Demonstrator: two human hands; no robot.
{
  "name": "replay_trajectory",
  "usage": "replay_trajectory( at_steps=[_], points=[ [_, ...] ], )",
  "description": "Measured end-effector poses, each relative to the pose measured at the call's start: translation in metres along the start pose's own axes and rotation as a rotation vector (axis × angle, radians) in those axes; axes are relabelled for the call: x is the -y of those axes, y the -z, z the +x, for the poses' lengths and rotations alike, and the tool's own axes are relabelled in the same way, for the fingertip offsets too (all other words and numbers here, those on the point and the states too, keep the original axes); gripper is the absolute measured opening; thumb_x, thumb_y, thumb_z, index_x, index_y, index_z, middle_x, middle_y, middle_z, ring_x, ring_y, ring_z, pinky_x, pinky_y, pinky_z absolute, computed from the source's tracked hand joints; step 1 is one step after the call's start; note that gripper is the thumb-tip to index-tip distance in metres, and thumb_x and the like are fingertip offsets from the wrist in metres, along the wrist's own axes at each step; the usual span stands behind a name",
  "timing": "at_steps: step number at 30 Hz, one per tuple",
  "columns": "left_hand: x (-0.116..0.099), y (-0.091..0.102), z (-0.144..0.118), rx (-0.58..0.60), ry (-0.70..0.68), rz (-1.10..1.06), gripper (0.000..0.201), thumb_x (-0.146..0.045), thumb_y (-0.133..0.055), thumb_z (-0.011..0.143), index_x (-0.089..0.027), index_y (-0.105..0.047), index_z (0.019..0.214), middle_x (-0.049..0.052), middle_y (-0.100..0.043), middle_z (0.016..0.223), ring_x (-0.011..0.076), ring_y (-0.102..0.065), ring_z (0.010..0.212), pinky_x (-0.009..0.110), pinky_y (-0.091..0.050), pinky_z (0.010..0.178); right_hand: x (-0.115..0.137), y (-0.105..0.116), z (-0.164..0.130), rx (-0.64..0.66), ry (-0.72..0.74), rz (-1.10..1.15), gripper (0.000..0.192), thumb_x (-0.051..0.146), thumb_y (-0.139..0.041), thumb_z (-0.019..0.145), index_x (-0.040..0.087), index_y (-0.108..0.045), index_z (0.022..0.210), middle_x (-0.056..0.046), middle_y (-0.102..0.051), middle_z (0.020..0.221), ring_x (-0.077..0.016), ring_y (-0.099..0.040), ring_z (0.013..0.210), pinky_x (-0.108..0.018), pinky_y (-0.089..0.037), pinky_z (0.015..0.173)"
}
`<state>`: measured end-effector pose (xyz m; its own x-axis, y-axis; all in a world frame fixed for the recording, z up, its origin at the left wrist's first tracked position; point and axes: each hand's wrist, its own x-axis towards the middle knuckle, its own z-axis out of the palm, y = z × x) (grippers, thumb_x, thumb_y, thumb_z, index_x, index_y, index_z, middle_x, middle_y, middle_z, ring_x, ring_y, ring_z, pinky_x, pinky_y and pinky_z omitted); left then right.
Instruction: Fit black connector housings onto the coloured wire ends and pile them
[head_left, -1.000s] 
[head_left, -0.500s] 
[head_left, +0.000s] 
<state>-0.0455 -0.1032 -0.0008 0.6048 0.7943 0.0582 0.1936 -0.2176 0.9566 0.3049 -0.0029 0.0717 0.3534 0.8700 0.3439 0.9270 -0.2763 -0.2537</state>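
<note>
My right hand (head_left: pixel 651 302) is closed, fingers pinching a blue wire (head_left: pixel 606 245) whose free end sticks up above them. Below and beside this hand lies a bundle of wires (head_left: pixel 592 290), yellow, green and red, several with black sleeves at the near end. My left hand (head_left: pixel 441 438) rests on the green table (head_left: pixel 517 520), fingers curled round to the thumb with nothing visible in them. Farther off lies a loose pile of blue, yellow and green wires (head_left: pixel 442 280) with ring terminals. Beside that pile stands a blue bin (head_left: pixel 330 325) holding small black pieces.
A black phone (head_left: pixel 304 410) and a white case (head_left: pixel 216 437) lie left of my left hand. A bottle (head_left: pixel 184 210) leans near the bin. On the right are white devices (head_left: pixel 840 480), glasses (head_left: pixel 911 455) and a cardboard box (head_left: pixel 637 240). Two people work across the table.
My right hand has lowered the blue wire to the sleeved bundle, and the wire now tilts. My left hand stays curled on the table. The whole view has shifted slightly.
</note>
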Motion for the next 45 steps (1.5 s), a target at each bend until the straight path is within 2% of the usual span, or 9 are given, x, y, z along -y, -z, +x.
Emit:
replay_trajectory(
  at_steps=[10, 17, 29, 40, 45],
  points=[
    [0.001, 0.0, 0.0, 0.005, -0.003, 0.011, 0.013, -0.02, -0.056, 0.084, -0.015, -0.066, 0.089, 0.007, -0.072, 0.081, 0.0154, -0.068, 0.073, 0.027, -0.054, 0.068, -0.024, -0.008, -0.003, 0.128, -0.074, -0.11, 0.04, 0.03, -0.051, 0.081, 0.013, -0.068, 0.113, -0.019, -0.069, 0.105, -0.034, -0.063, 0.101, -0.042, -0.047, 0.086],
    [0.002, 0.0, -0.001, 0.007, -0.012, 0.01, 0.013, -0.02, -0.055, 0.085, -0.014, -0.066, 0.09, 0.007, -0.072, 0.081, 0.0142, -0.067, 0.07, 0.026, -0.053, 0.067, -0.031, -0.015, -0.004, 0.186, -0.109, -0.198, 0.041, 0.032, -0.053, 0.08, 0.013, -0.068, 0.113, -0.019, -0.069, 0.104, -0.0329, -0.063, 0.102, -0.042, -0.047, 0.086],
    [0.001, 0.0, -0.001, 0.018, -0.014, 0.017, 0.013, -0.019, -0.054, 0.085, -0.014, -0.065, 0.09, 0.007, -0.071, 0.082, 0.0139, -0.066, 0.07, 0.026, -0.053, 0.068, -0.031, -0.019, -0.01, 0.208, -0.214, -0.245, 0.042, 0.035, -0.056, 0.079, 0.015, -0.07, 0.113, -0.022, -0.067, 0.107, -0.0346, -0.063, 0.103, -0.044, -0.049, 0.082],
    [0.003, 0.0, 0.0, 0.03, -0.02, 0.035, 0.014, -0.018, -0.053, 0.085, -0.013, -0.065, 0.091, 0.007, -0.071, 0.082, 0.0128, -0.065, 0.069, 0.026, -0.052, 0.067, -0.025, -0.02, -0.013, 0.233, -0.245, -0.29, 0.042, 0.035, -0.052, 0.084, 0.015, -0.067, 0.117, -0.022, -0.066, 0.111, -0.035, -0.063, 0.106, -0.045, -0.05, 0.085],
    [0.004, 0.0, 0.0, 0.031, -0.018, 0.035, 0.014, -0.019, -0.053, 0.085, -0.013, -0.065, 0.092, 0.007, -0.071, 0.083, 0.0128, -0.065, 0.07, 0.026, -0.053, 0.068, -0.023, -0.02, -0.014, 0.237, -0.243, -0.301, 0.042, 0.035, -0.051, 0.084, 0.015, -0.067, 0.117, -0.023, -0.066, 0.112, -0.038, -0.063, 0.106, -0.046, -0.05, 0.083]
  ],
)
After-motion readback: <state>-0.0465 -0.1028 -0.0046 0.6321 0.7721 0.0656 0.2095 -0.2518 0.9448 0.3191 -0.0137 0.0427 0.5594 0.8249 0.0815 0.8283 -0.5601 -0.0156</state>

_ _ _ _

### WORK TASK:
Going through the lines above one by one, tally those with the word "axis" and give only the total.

### RESULT FOR THIS EXERCISE:
2